The negative relationship between average collection period and profitability suggests
that an increase in the number of day‟s accounts receivable by 1 day is associated with a
decline in profitability. Through this, managers improve profitability by reducing the credit
granted to their customers, this argument was brought up by Lazaridis and Tryfonidis, (2006) in
their study on Relationship between working capital management and profitability of listed
companies in the Athens stock exchange.
Dong, (2010) focuses on the variables that include profitability, conversion cycle and its
related elements and the relationship that exists between them. The research finds that the
relationships among these variables are strongly negative. This denote that decrease in the
profitability occur due to increase in cash conversion cycle. It is also finds that if the number of
days of account receivables and inventories are diminished then the profitability increases.

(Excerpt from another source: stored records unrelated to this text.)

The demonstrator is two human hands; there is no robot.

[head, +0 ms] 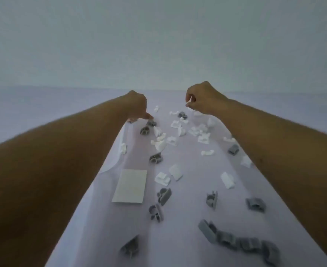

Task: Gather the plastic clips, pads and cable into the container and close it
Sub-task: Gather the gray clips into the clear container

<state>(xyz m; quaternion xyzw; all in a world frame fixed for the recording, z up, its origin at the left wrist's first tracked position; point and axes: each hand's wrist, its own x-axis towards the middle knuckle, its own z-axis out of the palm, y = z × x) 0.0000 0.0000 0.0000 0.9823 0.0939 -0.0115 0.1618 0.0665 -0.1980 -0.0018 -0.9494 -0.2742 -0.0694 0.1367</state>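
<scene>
Reaching far across the table (178,218) with both arms, the person works the distant end of the scatter first. Right hand (201,99) is curled, thumb and forefinger pinching a small white clip (189,101) lifted clear of the surface; other fingers folded in, likely to keep the piece from slipping. Left hand (139,106) is down at the surface, fingers bent toward a grey clip (151,123) at its tips; whether they have closed on it cannot be told, since the fingertips are blurred and partly hidden by the hand.

White clips (178,130) lie in a loose heap between the two hands and just nearer than them. Grey clips are spread nearer the camera, with a row of four grey clips (239,241) end to end at bottom right. A flat white pad (131,185) lies near the left forearm. A faint clear curved edge runs beside that arm; it may be the container, but I cannot tell. No cable or lid identified.

Judgement: task is early. Nearly all pieces are loose on the table, and nothing visibly sits in a container. Picking with both hands at once suits small light parts. Risk: the clips are small and the white ones are low in contrast against the pale cloth, so strays are easily missed.
</scene>
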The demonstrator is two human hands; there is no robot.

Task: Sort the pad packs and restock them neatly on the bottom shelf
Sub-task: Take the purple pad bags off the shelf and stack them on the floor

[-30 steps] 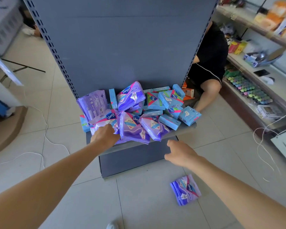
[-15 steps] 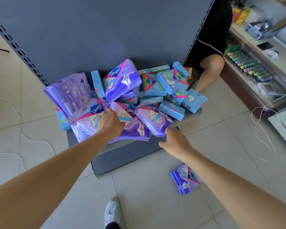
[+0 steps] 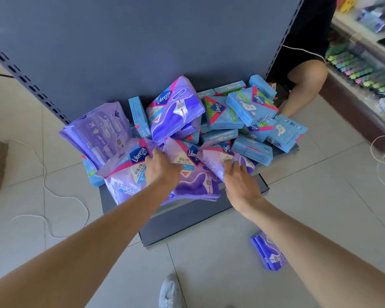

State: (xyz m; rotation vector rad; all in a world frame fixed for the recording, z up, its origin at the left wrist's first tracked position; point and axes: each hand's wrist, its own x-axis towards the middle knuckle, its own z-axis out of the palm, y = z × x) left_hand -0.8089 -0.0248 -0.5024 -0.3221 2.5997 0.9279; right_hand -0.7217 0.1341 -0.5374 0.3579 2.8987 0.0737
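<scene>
**fig.** my left hand [image 3: 162, 167] and right hand [image 3: 240, 181] at the front lip of the dark grey metal bottom shelf [image 3: 209, 210], sorting not yet begun in earnest.

**(a) placement.** the shelf carries one mixed heap. the soft purple plastic pad packs [image 3: 176, 112] lie under and to the left of my fingers. the flat blue rectangular pad packs [image 3: 251, 105] are piled beyond and to the right of my right fingers. i take the purple ones first, probably because they sit on top and overhang the lip, so lifting them out by colour frees the shelf for neat rows.

**(b) fingers.** my left fingers [image 3: 156, 154] are clenched over the top edge of the front purple pack [image 3: 193, 185], grasping it. my right fingers [image 3: 233, 168] lie on the near corner of a crumpled purple pack [image 3: 216, 156]. i cannot tell whether they pinch it or merely press on it.

**(c) look of the packs.** the purple ones are glossy, pillowy and creased, with a pink band and a dark blue brand patch. i judge they will slip and sag when lifted. the blue ones are stiffer and box-like and lie tilted at all angles.

**(d) stray.** one fallen purple pack [image 3: 268, 252] lies on the pale tiled floor [image 3: 209, 263], on the near side of my right fingers and apart from the shelf.
</scene>
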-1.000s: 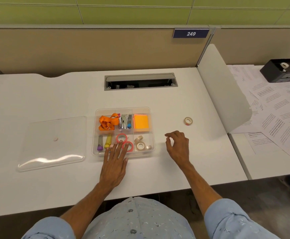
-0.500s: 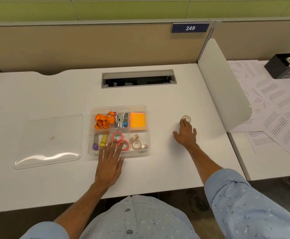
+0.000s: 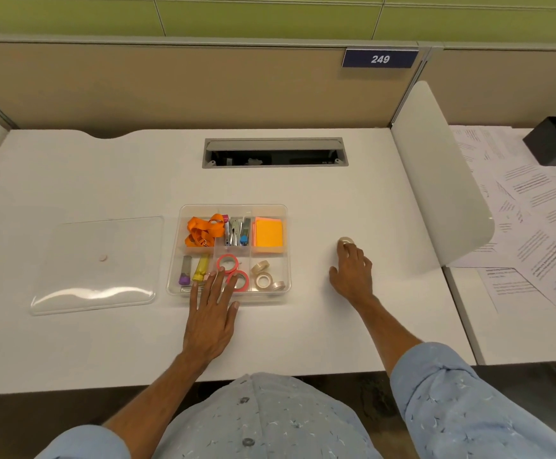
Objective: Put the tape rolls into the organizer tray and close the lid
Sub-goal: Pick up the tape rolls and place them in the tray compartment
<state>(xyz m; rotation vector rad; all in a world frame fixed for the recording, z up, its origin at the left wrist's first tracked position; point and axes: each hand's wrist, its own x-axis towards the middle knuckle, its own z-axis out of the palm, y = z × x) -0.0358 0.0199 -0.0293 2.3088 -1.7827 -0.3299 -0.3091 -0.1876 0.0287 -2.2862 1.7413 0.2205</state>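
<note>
in the head view, the clear organizer tray (image 3: 174,260) sits at the middle of the white desk (image 3: 303,326), with the right hand (image 3: 352,271) out at its 3 o'clock and the left hand (image 3: 211,314) at its 6 o'clock. the right hand's fingertips (image 3: 343,248) touch the near side of the last loose tape roll (image 3: 346,240), a pale one lying flat on the desk well apart from the tray; the fingers are curled over it, and i cannot tell whether they have pinched it yet. the left hand lies flat with its fingers spread, reaching over the tray's near rim by the pink tape rolls (image 3: 233,270), most likely to pin the light tray so it does not slide while the other hand works. three beige tape rolls (image 3: 265,278) already lie in the near right compartment, at 3 o'clock from the pink pair, so that compartment looks like the natural home for the loose roll. the far row holds an orange lanyard (image 3: 202,231), staplers (image 3: 235,230) and orange sticky notes (image 3: 267,234); highlighters (image 3: 193,270) lie in the near left compartment. the clear lid (image 3: 97,265) lies flat at the tray's 9 o'clock, just beside it and within the left hand's reach, so closing is not yet begun.
</note>
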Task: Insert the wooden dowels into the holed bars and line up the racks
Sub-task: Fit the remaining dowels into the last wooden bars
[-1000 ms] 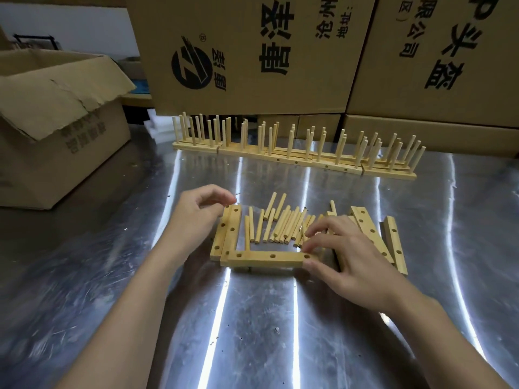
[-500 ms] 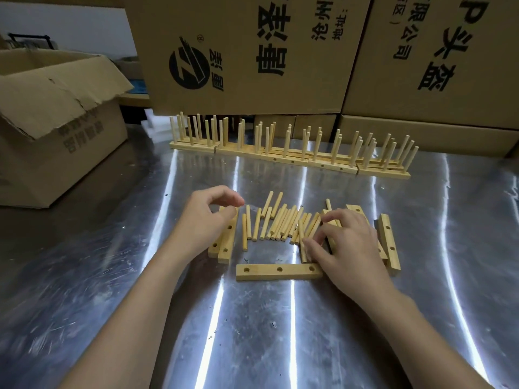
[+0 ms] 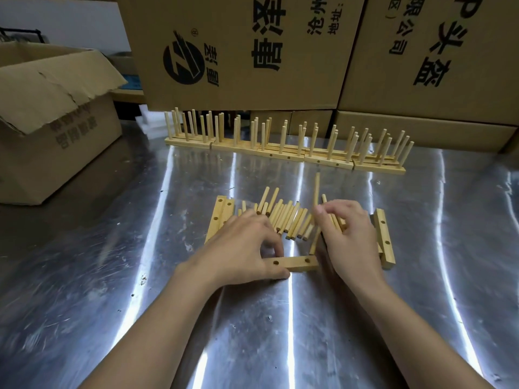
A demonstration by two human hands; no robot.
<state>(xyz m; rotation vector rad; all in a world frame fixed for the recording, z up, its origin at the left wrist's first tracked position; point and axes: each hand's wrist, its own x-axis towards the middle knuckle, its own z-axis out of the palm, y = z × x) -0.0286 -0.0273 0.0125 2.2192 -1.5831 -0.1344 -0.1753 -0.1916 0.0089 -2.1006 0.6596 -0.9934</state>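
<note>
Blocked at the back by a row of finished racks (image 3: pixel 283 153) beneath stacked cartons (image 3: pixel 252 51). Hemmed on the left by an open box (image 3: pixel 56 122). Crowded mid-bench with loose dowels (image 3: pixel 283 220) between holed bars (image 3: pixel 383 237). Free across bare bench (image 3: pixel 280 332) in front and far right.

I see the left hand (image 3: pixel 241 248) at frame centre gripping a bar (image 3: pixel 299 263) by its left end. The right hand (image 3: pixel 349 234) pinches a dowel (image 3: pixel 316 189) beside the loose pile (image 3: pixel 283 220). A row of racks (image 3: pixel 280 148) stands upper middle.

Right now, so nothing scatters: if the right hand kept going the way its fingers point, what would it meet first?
Probably the loose dowels, just left of the right hand; depth is unclear.
</note>
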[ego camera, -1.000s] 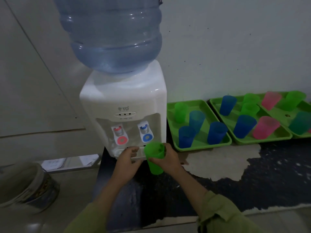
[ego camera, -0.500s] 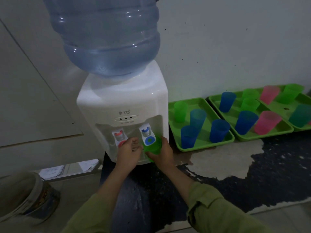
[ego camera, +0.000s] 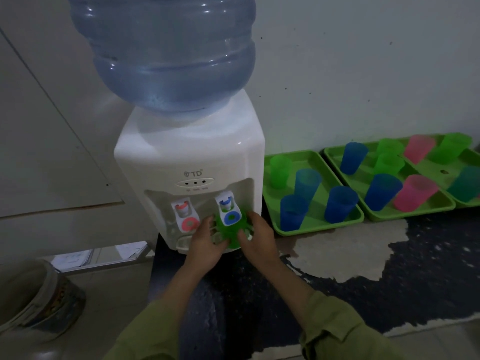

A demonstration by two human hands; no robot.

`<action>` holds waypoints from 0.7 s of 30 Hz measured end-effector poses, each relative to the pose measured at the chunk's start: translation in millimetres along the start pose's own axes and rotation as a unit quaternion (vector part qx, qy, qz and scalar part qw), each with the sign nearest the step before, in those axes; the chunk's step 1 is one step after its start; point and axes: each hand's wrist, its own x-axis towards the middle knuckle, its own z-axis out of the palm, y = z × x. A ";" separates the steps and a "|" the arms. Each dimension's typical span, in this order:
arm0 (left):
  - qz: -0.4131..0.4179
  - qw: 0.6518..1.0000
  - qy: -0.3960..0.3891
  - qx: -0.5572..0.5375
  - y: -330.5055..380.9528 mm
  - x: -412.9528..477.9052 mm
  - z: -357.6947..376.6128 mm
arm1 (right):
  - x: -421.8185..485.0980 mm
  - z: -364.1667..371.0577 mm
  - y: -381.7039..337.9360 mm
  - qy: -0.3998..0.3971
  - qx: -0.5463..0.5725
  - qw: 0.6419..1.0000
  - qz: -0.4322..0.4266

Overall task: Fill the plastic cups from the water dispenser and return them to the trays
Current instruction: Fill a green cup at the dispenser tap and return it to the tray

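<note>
A white water dispenser [ego camera: 192,157] with a big blue bottle [ego camera: 168,50] stands on the dark counter. A green plastic cup [ego camera: 230,233] sits under the blue tap [ego camera: 228,210], pushed up against its lever. My right hand [ego camera: 258,239] grips the cup from the right. My left hand [ego camera: 205,242] holds it from the left, fingers curled round its side. The red tap [ego camera: 185,214] is to the left. To the right lie three green trays, the nearest [ego camera: 315,224] carrying green and blue cups.
The middle tray [ego camera: 405,213] and far tray [ego camera: 467,203] hold blue, green, pink and teal cups. A round metal container [ego camera: 33,300] sits at the lower left. The counter has a pale worn patch [ego camera: 345,253] in front of the trays.
Both hands lifted the green cup from in front of the drip tray up under the blue tap and pushed it against the lever. The view has come closer.
</note>
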 end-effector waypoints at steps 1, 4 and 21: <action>0.000 1.000 -0.005 -0.009 -0.9 0.0 2.6 | 3.4 -0.3 0.9 0.003 -0.036 0.999 -0.011; -0.017 1.000 -0.007 -0.019 -3.0 6.3 10.4 | 18.5 -3.2 -4.8 -0.004 -0.123 0.992 -0.022; -0.037 0.997 0.014 -0.060 -6.7 15.8 18.0 | 26.2 -45.0 -40.8 -0.148 -0.099 0.984 0.022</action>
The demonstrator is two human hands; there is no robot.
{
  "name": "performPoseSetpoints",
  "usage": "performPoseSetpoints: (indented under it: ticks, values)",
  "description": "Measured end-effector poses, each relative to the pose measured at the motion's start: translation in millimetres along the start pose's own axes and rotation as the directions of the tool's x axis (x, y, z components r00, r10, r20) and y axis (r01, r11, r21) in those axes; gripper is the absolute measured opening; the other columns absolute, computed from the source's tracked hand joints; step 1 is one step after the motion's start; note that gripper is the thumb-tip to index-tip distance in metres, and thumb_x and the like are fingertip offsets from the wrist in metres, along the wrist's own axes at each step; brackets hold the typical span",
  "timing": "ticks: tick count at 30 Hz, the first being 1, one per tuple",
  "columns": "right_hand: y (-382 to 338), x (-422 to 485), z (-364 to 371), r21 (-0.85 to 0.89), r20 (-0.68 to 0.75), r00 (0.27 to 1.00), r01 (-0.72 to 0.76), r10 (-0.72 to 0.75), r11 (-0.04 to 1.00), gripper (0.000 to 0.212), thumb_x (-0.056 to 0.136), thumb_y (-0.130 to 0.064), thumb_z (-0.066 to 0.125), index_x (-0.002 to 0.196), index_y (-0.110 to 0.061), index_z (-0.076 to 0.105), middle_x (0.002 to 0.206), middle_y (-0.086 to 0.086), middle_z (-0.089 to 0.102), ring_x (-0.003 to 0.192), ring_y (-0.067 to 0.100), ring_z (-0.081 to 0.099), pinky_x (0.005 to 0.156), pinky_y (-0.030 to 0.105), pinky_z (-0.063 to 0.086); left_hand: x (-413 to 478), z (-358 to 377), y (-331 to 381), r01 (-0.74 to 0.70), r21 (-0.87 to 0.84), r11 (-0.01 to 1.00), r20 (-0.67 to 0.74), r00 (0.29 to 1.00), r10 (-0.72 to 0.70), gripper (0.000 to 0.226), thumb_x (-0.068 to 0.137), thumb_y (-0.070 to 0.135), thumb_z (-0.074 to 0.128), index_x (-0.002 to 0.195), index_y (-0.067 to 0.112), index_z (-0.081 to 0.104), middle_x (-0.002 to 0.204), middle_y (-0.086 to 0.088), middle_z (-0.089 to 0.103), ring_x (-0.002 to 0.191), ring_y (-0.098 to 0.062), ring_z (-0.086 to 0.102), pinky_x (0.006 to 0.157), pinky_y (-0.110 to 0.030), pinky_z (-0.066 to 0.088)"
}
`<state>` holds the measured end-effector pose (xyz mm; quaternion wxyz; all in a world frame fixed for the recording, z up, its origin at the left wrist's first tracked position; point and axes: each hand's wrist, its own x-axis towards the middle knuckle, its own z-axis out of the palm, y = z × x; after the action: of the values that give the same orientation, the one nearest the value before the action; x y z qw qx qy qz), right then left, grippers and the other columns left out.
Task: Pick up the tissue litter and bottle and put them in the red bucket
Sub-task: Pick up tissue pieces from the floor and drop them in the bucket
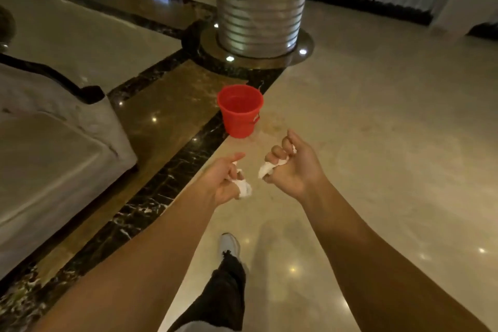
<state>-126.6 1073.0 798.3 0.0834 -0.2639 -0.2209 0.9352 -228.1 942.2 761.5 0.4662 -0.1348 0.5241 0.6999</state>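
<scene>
The red bucket (239, 112) stands upright on the shiny floor, ahead of both hands, and looks empty from here. My left hand (225, 183) is closed around crumpled white tissue (244, 188) that pokes out below the fingers. My right hand (292, 167) grips another white tissue wad (269, 167), sticking out to the left of the fist. Both hands hover in the air just short of the bucket, the right one closer. No bottle is in view.
A grey sofa (54, 159) fills the left side. A ribbed metal column (260, 13) on a round base rises behind the bucket. Dark marble strips (151, 197) cross the beige floor. My leg and white shoe (229, 245) step forward below the hands.
</scene>
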Motion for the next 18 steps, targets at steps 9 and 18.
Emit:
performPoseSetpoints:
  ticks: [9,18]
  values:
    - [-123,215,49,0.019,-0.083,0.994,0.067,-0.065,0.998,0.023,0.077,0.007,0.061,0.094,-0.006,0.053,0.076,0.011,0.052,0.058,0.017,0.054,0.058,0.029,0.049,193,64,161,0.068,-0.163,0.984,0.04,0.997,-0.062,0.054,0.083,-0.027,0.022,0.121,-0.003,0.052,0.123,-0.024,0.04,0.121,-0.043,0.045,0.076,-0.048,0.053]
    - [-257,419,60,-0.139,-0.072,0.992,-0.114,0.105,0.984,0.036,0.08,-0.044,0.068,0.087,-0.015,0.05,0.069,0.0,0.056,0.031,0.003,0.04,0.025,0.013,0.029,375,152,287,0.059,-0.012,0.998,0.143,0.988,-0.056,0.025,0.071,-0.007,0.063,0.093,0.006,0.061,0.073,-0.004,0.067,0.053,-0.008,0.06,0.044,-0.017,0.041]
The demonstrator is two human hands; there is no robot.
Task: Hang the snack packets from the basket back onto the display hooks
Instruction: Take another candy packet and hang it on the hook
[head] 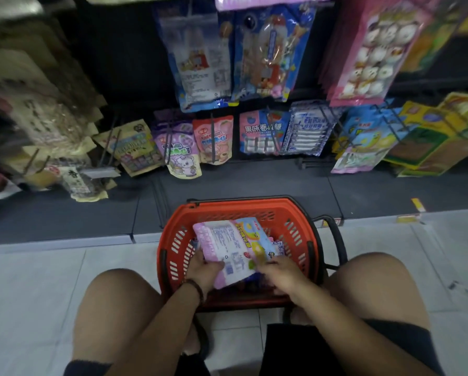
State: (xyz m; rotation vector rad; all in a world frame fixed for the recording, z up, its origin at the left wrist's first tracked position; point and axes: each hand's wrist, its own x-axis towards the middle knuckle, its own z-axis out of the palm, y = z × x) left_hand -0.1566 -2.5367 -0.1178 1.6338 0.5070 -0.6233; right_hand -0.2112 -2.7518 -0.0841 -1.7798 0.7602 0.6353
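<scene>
A red plastic basket [173, 240] stands on the floor between my knees. Inside it, my left hand [204, 270] grips the lower left edge of a pink-and-white snack packet [224, 248] that shows its printed back. My right hand [280, 272] holds the lower edge of a light blue and yellow packet [257, 237] lying beside and partly under the pink one. More packets lie beneath, mostly hidden. Above the basket, display hooks [212, 139] carry rows of hanging snack packets.
The dark shelf base [254, 180] runs in front of the basket, with a pale tiled floor [37, 280] around me. Brown packets [51, 112] hang at the left, pink marshmallow packs [371, 50] and yellow-green packs [430, 137] at the right. The basket's black handle [336, 240] lies folded to the right.
</scene>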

Working capital management rule states that firms should strive to lag their payments to
creditors as much as possible, taking care not to spoil their business relationship. Through this,
Mathuva, (2010) in the study “the influence of working capital management components on
corporate profitability: a survey on Kenyan listed firms” shows that average payment period has
a positive relationship with profitability. The positive relationship suggests that an increase in the
number of day‟s accounts payable by one day is associated with an increase in profitability.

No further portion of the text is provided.